* **ACTIVITY**: Nothing but a number is wanted: the count of lines in the records below that include "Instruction".
________________________________________
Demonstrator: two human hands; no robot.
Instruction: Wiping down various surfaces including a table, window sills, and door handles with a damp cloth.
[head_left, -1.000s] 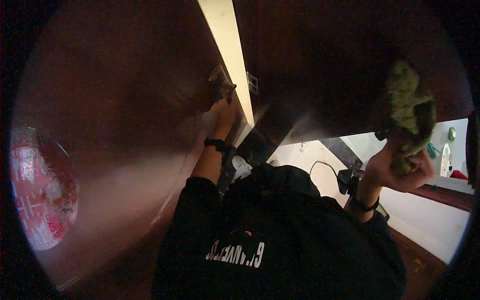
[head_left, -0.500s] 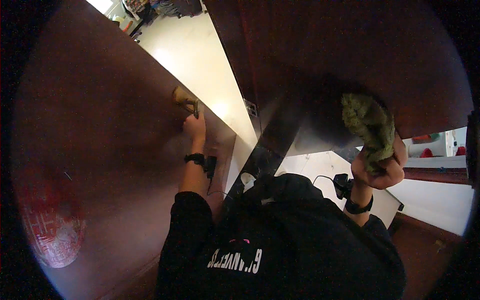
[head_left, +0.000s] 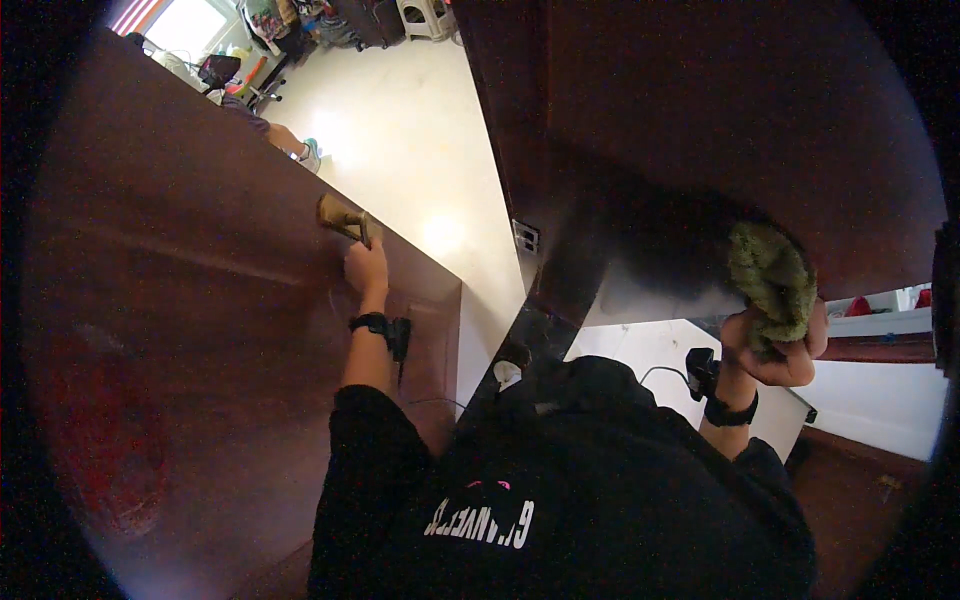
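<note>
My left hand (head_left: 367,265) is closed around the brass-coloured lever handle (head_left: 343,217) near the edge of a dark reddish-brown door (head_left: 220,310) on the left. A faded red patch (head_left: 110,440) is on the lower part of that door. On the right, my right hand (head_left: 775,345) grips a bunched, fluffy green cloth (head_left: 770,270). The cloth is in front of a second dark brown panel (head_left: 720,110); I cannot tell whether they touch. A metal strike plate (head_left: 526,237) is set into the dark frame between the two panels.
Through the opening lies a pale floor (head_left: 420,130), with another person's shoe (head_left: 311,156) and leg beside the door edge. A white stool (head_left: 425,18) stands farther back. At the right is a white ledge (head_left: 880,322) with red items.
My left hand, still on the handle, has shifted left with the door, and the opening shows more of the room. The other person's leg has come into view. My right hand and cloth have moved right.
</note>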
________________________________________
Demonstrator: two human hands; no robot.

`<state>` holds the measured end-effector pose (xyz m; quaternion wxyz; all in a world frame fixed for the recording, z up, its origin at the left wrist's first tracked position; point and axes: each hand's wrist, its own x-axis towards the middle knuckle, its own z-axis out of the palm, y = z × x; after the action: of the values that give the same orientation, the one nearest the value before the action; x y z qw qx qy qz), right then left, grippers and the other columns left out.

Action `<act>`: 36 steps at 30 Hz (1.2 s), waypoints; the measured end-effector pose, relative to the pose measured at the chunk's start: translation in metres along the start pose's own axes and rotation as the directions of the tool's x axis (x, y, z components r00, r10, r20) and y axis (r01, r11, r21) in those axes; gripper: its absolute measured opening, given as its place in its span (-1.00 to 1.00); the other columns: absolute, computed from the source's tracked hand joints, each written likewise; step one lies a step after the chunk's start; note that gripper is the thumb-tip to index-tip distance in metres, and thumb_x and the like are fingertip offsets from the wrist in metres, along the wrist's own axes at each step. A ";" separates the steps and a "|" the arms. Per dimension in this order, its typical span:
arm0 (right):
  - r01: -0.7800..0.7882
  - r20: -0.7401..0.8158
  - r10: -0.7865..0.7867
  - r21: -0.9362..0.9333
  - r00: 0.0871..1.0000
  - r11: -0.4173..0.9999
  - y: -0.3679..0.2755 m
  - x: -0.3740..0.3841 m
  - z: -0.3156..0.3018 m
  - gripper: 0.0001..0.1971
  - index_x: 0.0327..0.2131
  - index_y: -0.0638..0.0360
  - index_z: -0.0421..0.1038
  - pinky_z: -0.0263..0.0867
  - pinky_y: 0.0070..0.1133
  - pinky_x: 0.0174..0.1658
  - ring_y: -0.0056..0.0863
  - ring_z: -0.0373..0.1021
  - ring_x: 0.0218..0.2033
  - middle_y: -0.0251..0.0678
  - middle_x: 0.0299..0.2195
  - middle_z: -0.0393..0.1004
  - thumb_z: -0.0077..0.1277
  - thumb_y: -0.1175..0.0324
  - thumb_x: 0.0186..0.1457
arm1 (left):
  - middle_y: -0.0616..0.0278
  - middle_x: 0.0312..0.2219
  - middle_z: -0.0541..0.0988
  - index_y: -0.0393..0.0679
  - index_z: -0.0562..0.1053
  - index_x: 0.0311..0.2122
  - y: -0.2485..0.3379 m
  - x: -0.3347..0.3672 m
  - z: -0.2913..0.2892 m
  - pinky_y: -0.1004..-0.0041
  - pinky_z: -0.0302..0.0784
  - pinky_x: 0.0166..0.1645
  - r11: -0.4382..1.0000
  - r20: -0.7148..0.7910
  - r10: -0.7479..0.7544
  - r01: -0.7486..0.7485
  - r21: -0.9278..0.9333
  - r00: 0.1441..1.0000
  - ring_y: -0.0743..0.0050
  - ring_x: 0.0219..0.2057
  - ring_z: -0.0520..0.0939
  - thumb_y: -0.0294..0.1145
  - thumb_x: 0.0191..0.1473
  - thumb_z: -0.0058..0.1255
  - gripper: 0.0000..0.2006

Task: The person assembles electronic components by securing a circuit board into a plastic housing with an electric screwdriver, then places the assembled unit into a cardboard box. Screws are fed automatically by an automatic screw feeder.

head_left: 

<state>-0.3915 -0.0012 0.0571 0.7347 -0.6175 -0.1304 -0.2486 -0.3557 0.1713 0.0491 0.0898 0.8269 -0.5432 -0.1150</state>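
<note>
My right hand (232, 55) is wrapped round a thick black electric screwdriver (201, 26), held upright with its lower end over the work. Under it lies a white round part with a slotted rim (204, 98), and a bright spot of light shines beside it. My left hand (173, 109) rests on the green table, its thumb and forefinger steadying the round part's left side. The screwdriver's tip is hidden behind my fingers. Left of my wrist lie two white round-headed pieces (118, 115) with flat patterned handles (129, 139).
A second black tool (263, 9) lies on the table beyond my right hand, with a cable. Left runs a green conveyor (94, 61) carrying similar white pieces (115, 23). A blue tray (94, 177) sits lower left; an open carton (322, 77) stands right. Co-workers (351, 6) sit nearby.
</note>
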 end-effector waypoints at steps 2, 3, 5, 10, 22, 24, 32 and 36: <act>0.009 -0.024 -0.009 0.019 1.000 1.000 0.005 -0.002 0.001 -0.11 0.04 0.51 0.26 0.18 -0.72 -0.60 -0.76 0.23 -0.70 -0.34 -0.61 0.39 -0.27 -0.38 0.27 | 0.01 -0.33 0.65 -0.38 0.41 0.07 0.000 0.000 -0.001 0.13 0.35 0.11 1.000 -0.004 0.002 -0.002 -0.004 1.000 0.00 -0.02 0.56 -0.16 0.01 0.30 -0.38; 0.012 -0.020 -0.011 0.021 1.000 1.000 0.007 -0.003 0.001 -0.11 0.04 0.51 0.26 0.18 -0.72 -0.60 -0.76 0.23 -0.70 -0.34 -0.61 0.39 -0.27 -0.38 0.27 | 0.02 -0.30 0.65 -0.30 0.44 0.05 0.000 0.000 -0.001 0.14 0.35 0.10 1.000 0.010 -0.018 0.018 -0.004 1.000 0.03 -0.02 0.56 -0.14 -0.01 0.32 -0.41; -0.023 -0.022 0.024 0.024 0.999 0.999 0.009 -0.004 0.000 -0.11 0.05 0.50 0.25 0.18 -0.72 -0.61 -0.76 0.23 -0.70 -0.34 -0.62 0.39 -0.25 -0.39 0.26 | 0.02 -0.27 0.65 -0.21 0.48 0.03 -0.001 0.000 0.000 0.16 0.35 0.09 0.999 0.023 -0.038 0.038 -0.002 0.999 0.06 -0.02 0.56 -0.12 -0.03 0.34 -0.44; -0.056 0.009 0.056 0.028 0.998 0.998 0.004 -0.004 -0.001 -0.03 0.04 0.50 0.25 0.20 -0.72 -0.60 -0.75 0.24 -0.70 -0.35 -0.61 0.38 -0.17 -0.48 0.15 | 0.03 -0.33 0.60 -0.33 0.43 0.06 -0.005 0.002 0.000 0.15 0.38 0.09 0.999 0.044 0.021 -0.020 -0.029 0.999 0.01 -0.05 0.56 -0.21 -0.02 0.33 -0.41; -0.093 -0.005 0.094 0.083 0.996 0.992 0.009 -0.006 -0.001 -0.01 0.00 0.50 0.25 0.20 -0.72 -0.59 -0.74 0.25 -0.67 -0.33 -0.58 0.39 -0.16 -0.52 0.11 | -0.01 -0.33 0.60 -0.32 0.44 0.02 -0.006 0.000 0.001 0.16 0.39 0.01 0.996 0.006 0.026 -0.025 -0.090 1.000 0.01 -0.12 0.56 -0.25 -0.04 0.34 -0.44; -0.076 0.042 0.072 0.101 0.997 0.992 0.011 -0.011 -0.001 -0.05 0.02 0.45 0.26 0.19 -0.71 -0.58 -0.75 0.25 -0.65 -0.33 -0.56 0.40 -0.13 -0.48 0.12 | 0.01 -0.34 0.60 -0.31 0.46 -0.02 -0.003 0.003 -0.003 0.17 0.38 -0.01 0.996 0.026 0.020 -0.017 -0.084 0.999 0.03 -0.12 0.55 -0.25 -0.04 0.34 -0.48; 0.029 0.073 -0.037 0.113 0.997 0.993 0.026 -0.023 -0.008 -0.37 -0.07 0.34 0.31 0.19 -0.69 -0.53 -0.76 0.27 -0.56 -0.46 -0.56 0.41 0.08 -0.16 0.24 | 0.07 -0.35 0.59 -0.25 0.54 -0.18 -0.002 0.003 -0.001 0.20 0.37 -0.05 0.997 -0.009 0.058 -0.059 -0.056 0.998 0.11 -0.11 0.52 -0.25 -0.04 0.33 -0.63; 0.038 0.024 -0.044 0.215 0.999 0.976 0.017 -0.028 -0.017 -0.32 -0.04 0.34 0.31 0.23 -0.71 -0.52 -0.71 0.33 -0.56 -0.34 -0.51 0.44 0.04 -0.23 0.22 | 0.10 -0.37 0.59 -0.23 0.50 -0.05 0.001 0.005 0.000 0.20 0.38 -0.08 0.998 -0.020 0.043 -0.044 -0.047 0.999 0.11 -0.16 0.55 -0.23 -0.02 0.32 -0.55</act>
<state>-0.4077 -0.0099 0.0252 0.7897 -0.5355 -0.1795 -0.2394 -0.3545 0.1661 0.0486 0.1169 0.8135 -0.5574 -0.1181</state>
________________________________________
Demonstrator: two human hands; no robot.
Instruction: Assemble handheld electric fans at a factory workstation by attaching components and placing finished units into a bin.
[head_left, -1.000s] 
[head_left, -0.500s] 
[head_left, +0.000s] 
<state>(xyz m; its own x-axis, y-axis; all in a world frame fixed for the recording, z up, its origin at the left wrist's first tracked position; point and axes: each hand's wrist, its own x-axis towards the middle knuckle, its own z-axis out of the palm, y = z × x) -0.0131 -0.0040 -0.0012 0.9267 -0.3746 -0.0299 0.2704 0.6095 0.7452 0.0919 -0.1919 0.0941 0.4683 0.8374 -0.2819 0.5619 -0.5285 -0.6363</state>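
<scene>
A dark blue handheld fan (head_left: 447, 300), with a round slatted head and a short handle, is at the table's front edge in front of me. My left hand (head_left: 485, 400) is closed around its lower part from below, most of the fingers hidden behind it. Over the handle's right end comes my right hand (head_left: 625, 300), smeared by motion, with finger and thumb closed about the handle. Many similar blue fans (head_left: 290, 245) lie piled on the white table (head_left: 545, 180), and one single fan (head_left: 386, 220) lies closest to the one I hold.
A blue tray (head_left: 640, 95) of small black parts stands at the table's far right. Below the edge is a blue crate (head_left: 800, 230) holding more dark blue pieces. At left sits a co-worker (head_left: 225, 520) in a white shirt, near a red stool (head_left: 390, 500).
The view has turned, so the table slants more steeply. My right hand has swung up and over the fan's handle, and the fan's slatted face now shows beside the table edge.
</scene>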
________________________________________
* **ANSWER FOR THIS EXERCISE**: 2